Jeter is a no-doubt Hall of Famer and chances are Vlad will get in at some point as well — he fell 15 votes short of induction this past winter — though you can understand why the Yankees said no. They’d just won their third World Series title in the past four years, and Jeter was the face of the franchise. Also, shortstops like Jeter are harder to find than corner outfielders like Guerrero. Still, fun! Loria is a native New Yorker who has made it no secret he admires the Yankees. It’s no surprise he tried to acquire their franchise player once upon a time.

Yankees projected to cut luxury tax bill

According to Ronald Blum, the Yankees are projected to cut their luxury tax bill by nearly $20M this season. Calculations from the commissioner’s office put the team’s luxury tax bill at roughly $9M right now, down from the $27.4M they paid last year. The Yankees are taxed at the maximum 50% rate, so that combined with the $195M threshold suggests their payroll for luxury tax purposes is $213M right now.
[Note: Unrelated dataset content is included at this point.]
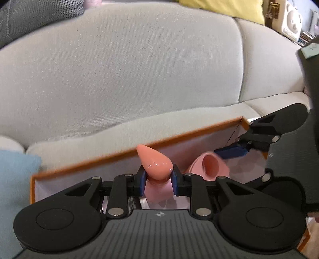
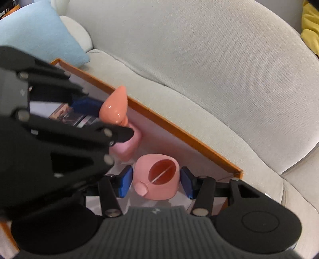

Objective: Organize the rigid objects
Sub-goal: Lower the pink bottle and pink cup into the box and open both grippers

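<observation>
Grey sofa cushions (image 1: 123,65) fill the background of both views, behind an orange-rimmed box (image 1: 179,139) with a pale lining that lies on the seat.

At lower centre of the left wrist view, the left tongs (image 1: 158,180) are drawn narrow, their blue pads pressed on either side of a glossy peach teardrop piece (image 1: 154,161) whose pointed end tilts toward upper left. Below the pads a pale pink base (image 1: 158,191) shows beneath the teardrop, inside the box.

At lower centre of the right wrist view, the right tongs (image 2: 156,181) stand open, one blue pad on each side of a pink rounded cup (image 2: 157,179) with a dark oval opening; small gaps show between pads and cup. The cup rests on the box floor, right of the teardrop in the left view.

A light blue pillow (image 2: 39,37) lies at upper left of the right view, and a yellow cushion (image 1: 225,8) at upper right of the left view.
</observation>
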Available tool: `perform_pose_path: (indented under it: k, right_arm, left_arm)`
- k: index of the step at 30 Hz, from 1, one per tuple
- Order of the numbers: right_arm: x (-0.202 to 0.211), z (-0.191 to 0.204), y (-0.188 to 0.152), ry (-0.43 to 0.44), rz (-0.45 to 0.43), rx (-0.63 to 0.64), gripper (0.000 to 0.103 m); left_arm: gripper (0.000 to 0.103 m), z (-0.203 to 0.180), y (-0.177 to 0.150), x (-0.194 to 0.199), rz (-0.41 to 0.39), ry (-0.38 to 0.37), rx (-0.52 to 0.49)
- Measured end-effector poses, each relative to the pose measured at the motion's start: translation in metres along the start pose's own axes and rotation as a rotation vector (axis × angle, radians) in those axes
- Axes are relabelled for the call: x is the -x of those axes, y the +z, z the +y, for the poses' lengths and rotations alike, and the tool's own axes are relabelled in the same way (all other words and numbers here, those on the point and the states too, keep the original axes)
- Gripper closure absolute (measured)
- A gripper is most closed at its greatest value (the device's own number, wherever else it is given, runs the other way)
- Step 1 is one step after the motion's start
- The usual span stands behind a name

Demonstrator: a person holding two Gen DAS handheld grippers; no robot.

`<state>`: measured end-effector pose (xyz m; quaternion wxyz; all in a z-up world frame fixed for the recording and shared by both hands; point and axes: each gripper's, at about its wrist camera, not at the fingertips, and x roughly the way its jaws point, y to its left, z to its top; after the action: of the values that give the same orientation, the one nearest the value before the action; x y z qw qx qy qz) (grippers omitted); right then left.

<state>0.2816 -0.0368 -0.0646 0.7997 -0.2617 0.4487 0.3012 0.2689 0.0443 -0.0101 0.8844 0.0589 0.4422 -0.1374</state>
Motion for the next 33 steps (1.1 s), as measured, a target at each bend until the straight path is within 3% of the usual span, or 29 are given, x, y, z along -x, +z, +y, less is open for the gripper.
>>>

Keep in mind the luxury tax payroll is subject to change based on call-ups and send downs, as well as any midseason trades. The Yankees could very well end up buying at the deadline, which would increase payroll. And heck, they could also end up selling again should they fall out of the race. Masahiro Tanaka and Dellin Betances would be their top trade chips, and dealing them would save more luxury tax. The team’s goal is, of course, to get under $197M luxury tax threshold next year, once the monster Alex Rodriguez and CC Sabathia (and Tanaka?) contracts are off the books.